# SciPy
## Author: Gustavo Amarante
SciPy is a collection of mathematical algorithms and convenience functions. In this this notebook there are just a few examples of the features that are most important to us. But if you want to see all that SciPy has to offer, have a look at the [official documentation](https://docs.scipy.org/doc/scipy/reference/).

Since SciPy has several subpackages, it is commom practice to import just the one we are going to use, as you'll in the following examples.

In [None]:
import numpy as np
import matplotlib as mpl
import matplotlib.pyplot as plt

## Definite Integrals
The function `quad` is provided to integrate a function of one variable between two points. This functions has 2 outputs, the first one is the computed integral value and the second is an estimate of the absolute error.

In [None]:
import scipy.integrate as integrate

def my_func(x):
    return x**2

integrate.quad(my_func, 0, 2)

The `quad` functions also allows for infinite limits.

$$
\int_{-\infty}^{\infty} e^{-x^{2}}dx
$$

In [None]:
def my_func(x):
    return np.exp(-x**2)

integrate.quad(my_func, -np.inf, np.inf)

SciPy's `integrate` library also has functions for double and triple integrals. Check them out in the documentations.

## Optimization
The `scipy.optimize` package provides several commonly used optimization algorithms. Here we are going to use just one to illustrate.

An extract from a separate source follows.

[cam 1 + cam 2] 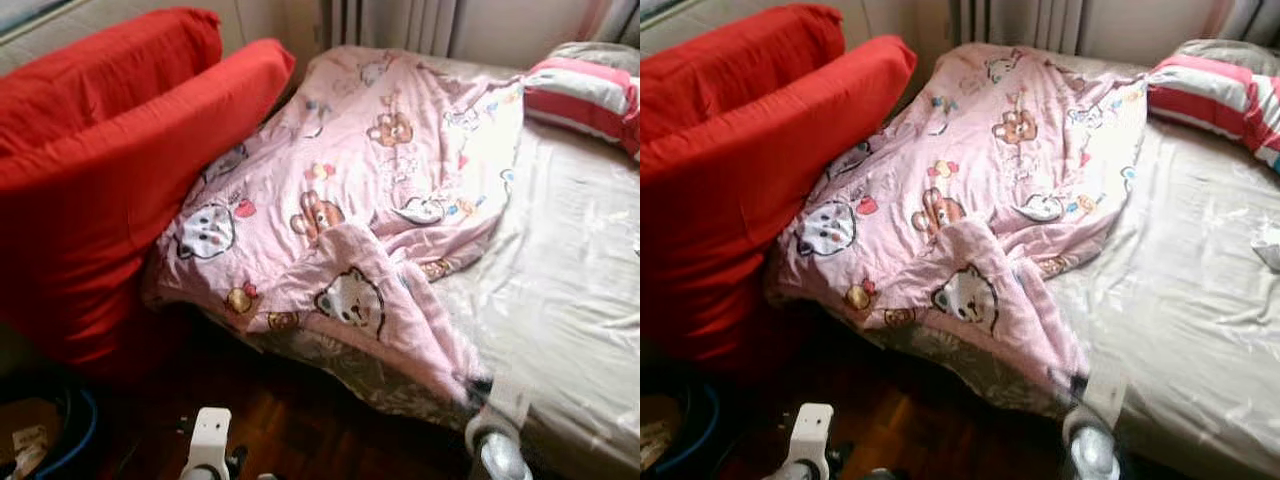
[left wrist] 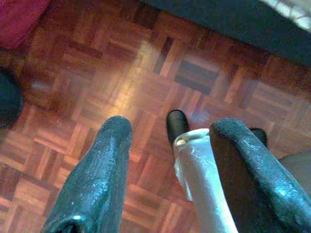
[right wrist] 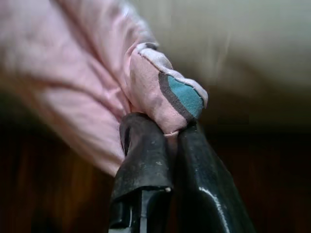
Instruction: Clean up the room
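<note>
A pink cartoon-bear blanket (image 1: 350, 170) lies rumpled across the left half of the bed, its lower edge hanging over the near side. My right gripper (image 3: 167, 128) is shut on the blanket's corner (image 3: 160, 92), pinching the pink fabric with its teal patch. From the head, that gripper (image 1: 479, 388) sits at the bed's near edge, where the blanket's lowest corner ends. My left gripper (image 2: 175, 128) hangs open over the parquet floor (image 2: 121, 73), with nothing between its fingers. The left arm (image 1: 205, 445) shows low in front of the bed.
Beige sheet (image 1: 570, 260) covers the right half of the bed. A red-and-white striped pillow (image 1: 585, 95) lies at the far right. Two big red cushions (image 1: 110, 170) lean against the bed's left side. A blue-rimmed container (image 1: 70, 435) stands on the floor at the lower left.
</note>
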Motion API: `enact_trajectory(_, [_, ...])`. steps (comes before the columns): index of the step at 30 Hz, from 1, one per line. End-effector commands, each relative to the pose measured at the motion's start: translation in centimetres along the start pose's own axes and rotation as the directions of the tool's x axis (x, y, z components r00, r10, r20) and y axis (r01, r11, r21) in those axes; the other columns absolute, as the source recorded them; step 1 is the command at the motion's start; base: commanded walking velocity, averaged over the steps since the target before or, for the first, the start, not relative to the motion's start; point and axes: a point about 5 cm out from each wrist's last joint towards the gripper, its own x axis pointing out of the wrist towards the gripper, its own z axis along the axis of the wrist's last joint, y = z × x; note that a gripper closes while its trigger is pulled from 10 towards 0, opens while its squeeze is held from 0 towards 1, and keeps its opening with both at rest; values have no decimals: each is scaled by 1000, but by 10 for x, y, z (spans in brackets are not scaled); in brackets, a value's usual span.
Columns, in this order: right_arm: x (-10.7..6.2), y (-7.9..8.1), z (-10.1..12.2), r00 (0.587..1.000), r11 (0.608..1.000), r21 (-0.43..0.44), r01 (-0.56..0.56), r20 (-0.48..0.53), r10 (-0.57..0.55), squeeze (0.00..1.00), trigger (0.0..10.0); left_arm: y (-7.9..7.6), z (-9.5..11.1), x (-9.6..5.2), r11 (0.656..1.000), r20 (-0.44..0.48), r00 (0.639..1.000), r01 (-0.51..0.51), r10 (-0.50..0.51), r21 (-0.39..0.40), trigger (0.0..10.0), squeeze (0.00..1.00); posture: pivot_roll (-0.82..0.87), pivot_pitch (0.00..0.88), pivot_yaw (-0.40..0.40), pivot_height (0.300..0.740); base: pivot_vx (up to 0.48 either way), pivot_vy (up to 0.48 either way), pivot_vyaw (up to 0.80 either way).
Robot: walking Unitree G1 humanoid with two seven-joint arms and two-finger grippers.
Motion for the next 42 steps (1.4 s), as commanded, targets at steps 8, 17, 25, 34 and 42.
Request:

Consider that you have 3 assets available. Their expected returns, risks (standard-deviations) and betas are on the table bellow and $\rho$ is the correlation matrix of the returns.

| Asset | Return | Risk | Beta |
|-------|--------|------|------|
|A      |3%      | 10%  | 0.5  |
|B      |3.5%    | 11%  | 1.2  |
|C      |5%      | 15%  | 1.8  |

$$
\rho = 
\begin{bmatrix}
1 & 0.3 & -0.6 \\
0.3 & 1 & 0 \\
-0.6 & 0 & 1 
\end{bmatrix}
$$

Use the `minimize` function to find the weights of each asset that maximizes it's Sharpe index.

In [None]:
retu = np.array([0.03, 0.035, 0.05])
risk = np.array([0.10, 0.11, 0.15])
beta = np.array([0.5, 1.2, 1.8])

corr = np.array([[1, 0.3, -0.6], 
                 [0.3, 1, 0],
                 [-0.6, 0, 1]])

def port_return(w):
    return retu.dot(w)

def port_risk(w):
    covar = np.diag(risk).dot(corr).dot(np.diag(risk))
    return (w.dot(covar).dot(w))**0.5

def port_sharpe(w):
    return -1*(port_return(w) / port_risk(w))   # The -1 is because we want to MINIMIZE the negative of the Sharpe

def port_weight(w):
    return w.sum()

In [None]:
from scipy.optimize import minimize

eq_cons = {'type': 'eq',
           'fun' : lambda w: port_weight(w) - 1}

w0 = np.array([1, 0, 0])

res = minimize(port_sharpe, w0, method='SLSQP', constraints=eq_cons, options={'ftol': 1e-9, 'disp': True})

In [None]:
res.x

In [None]:
res.x.sum()

In [None]:
-1*res.fun

## Interpolation
There are several general interpolation facilities available in SciPy, for data in 1, 2, and higher dimensions. The `interp1d` funtions grabs data points and returns a function. The default interpolation method is the linear interpolation, but there are several to choose from.

In [None]:
from scipy.interpolate import interp1d

x = np.linspace(0, 10, num=11, endpoint=True)
y = np.cos(-x**2/9.0)

In [None]:
f1 = interp1d(x, y)  # linear is the default
f2 = interp1d(x, y, kind='cubic')  # cubic splines
f3 = interp1d(x, y, kind='nearest')  # grab the nearest value
f4 = interp1d(x, y, kind='previous')  # hold last value
f5 = interp1d(x, y, kind='next')  # grab the next value

Now that we have the interpolated function, lets generate more points for the x axis and plot the different methods

In [None]:
xnew = np.linspace(0, 10, num=41, endpoint=True)
xnew

In [None]:
plt.plot(x, y, 'o', xnew, f1(xnew), '-', xnew, f2(xnew), '--')
plt.legend(['data', 'linear', 'cubic'], loc='best')
plt.show()

In [None]:
plt.plot(x, y, 'o', xnew, f3(xnew), '-', xnew, f4(xnew), '--', xnew, f5(xnew), ':')
plt.legend(['data', 'nearest', 'previous', 'next'], loc='best')
plt.show()

The `interpolate` sublibrary also has interpolation methods for multivariate data and has **integration with pandas**. Have a look at the documentation.

## Linear Algebra (again)
`scipy.linalg` contains all the functions in `numpy.linalg` plus some more advanced ones.

In [None]:
from scipy import linalg as la

A = np.array([[1,3,5],[2,5,1],[2,3,8]])
la.inv(A)

Matrix and vector **norms** can also be computed with SciPy. A wide range of norm definitions are available using different parameters to the order argument of `linalg.norm`.

In [None]:
A = np.array([[1, 2], [3, 4]])
print(la.norm(A))  # frobenius norm is the default.
print(la.norm(A, 1)) # L1 norm (max column sum)
print(la.norm(A, np.inf)) # L inf norm (max row sum)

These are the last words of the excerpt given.